Likelihoods

AbstractLikelihood

AbstractLikelihood(num_datapoints, integrator=GHQuadratureIntegrator())

Bases: Module

Abstract base class for likelihoods.

All likelihoods must inherit from this class and implement the predict and link_function methods.

Parameters:

• num_datapoints (int) –

  the number of data points.

• integrator (AbstractIntegrator, default: GHQuadratureIntegrator() ) –

  The integrator to be used for computing expected log likelihoods. Must be an instance of AbstractIntegrator.

__call__

__call__(*args, **kwargs)

Evaluate the likelihood function at a given predictive distribution.

Parameters:

• *args (Any, default: () ) –

  Arguments to be passed to the likelihood's predict method.

• **kwargs (Any, default: {} ) –

  Keyword arguments to be passed to the likelihood's predict method.

Returns:

• Distribution –

  The predictive distribution.

predict abstractmethod

predict(*args, **kwargs)

Evaluate the likelihood function at a given predictive distribution.

Parameters:

• *args (Any, default: () ) –

  Arguments to be passed to the likelihood's predict method.

• **kwargs (Any, default: {} ) –

  Keyword arguments to be passed to the likelihood's predict method.

Returns:

• Distribution –

  tfd.Distribution: The predictive distribution.

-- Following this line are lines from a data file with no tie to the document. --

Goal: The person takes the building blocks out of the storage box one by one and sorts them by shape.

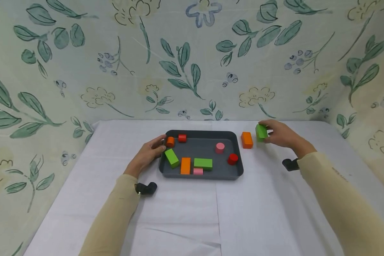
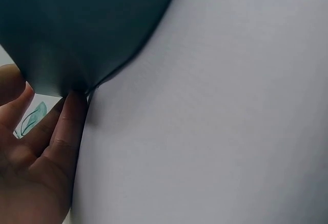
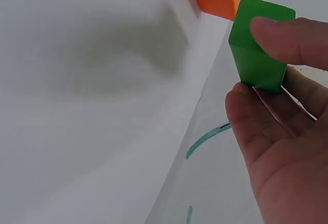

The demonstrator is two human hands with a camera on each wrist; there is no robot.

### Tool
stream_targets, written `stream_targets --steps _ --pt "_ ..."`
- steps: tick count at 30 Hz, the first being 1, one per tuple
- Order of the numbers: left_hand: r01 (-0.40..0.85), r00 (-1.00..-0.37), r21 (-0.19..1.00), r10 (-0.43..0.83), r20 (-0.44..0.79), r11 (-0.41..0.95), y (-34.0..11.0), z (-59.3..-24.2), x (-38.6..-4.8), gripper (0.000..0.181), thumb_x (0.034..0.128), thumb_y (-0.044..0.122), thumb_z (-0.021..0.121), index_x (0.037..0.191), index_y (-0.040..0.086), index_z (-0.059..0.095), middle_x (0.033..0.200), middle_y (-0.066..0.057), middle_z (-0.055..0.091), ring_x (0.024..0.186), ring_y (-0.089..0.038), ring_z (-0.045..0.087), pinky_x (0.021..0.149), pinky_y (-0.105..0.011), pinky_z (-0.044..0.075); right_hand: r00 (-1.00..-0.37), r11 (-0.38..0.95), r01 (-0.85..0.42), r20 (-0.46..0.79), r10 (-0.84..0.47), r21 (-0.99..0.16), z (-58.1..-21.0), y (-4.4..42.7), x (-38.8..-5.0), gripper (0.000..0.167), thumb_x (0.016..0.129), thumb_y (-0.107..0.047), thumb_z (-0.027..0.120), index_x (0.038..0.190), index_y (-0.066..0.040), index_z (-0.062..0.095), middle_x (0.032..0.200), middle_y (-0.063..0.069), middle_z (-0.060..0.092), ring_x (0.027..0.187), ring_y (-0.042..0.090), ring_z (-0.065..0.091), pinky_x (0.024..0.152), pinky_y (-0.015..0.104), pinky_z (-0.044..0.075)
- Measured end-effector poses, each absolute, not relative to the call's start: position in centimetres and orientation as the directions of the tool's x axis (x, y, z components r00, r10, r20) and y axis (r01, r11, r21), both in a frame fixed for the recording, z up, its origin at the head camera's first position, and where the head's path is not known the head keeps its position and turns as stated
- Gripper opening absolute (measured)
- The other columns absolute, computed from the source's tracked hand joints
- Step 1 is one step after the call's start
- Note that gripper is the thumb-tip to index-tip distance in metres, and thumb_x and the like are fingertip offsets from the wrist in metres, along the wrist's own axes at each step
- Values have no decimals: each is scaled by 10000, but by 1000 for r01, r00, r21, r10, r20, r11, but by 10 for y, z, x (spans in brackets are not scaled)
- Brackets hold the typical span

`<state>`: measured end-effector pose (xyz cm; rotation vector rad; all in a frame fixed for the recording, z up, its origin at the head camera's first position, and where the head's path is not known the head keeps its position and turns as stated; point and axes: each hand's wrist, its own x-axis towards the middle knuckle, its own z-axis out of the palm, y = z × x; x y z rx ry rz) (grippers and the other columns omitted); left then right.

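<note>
Pinching right hand [image 1: 280,133]: thumb and fingertips gripping a green block [image 1: 261,133], right of centre in the frame.
Green block: held only by fingertips, so I'd fear it twisting loose.
Orange block [image 1: 247,140]: just left of it; a low sweep could knock it.
Left hand [image 1: 146,153]: loosely spread, touching the left end of the tray [image 1: 204,143]; a careless push might skid it.

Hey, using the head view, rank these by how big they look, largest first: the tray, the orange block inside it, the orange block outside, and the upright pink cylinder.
1. Tray
2. Inside orange block and outside orange block: too alike to rank
3. Upright pink cylinder
</note>
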<state>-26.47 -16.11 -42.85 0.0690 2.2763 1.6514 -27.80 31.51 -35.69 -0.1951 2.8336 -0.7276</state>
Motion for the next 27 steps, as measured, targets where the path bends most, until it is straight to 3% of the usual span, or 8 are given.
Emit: stream_targets --steps 27 --pt "-163 -945 927 218 -245 338 -160 -426 -266 611 1000 221 559 1555 317 323 1649 -124 260 1504 -321 319 1215 -471 343 -955 878 34 -275 -113 -478 -394 315 -288 776 844 -15 667 1534 -31 313 1559 290 305 1350 483 390 1124 635 379"
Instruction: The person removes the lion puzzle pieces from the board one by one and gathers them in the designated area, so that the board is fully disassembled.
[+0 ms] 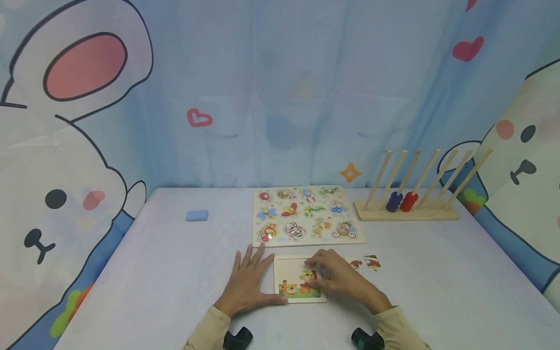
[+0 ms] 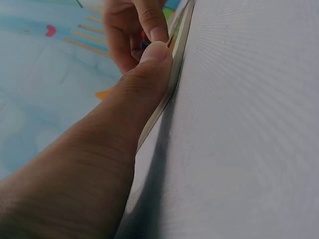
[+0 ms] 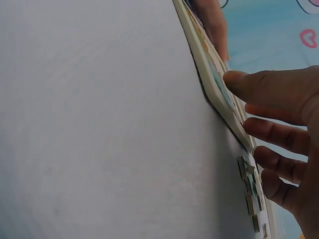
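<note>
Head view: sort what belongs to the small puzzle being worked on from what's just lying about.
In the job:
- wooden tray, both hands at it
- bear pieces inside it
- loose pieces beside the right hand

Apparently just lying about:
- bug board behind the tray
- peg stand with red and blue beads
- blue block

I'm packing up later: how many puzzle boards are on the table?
2: the small one, touched by the left hand, and the large one behind it. No others show.
</note>
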A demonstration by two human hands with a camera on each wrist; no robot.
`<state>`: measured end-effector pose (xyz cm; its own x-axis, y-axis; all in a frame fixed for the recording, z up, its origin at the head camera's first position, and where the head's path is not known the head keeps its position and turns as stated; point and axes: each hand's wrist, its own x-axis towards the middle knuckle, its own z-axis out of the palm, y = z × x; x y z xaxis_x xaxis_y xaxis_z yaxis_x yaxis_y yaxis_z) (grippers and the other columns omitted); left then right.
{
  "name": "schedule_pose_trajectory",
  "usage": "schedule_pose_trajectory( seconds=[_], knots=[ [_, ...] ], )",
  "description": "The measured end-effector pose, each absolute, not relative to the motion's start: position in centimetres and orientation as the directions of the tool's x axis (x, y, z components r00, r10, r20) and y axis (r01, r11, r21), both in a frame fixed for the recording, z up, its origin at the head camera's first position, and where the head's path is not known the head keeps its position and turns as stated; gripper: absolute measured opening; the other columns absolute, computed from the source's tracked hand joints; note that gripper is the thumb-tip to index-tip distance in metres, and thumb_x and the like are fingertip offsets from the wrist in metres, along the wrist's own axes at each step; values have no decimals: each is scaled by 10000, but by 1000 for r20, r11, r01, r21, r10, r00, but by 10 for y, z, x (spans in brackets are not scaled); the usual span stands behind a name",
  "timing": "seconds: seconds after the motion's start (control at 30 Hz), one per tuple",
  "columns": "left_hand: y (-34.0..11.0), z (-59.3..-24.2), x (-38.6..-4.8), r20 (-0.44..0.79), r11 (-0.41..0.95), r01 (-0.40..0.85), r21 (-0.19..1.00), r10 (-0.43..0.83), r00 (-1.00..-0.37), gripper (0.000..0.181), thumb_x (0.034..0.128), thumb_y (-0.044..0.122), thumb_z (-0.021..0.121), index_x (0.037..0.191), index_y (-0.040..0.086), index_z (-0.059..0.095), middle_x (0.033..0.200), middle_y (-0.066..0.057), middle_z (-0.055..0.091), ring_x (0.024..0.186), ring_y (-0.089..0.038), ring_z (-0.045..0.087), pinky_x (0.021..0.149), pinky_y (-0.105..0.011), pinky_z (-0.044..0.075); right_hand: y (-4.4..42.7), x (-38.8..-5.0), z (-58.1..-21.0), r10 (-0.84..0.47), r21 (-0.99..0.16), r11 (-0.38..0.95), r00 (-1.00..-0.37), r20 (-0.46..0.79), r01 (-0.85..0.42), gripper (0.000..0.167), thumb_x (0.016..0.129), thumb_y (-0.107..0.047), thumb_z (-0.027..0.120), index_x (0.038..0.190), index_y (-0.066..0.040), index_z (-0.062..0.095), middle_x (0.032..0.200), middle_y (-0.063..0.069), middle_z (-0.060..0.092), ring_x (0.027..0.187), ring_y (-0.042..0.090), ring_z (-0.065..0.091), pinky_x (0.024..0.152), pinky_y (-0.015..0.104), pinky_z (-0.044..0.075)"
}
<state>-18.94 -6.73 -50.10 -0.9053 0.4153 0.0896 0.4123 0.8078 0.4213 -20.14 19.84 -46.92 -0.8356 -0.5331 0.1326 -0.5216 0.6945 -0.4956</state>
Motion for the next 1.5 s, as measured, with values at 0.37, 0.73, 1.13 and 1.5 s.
schedule_pose_trajectory(
  seconds=[0.37,0.73,1.13,1.5],
  knots=[
    [-67,-503,-190,108,800,423,426,419,-901,1086,643,844,580,1489,197,367,1606,-78,139,1468,-364,33,1157,-589,-1,198,-200,-472,-533,-493,701,-838,118,-515,221,819,-281,760,1019,-197,718,1022,-88,579,968,144,485,779,334,442],
    [-67,-502,-190,95,805,418,422,419,-903,1089,642,851,572,1495,209,355,1610,-62,120,1472,-347,16,1161,-576,-9,196,-199,-473,-500,-525,704,-859,112,-478,148,842,-256,741,983,-230,707,1022,-97,581,993,157,492,833,389,451],
    [-68,-500,-188,93,804,411,429,413,-906,1078,642,835,593,1489,209,366,1605,-71,140,1468,-359,32,1159,-584,-3,187,-195,-473,-451,-508,735,-883,128,-449,176,844,-47,663,948,-186,694,1013,-69,583,955,138,460,835,398,453],
    [-67,-500,-188,107,805,416,423,412,-905,1073,642,828,599,1486,204,373,1604,-70,147,1469,-355,39,1160,-583,4,195,-196,-473,-504,-553,676,-853,136,-488,231,840,-21,649,1012,-176,651,1011,-89,601,923,120,470,792,322,451]
  ],
)
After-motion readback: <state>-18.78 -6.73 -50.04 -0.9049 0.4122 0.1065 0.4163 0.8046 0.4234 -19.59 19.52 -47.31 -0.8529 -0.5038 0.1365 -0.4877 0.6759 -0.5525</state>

link_function abstractmethod

link_function(f)

Return the link function of the likelihood function.

Parameters:

• f (Float[Array, ...]) –

  the latent Gaussian process values.

Returns:

• Distribution –

  tfd.Distribution: The distribution of observations, y, given values of the Gaussian process, f.

expected_log_likelihood

expected_log_likelihood(y, mean, variance)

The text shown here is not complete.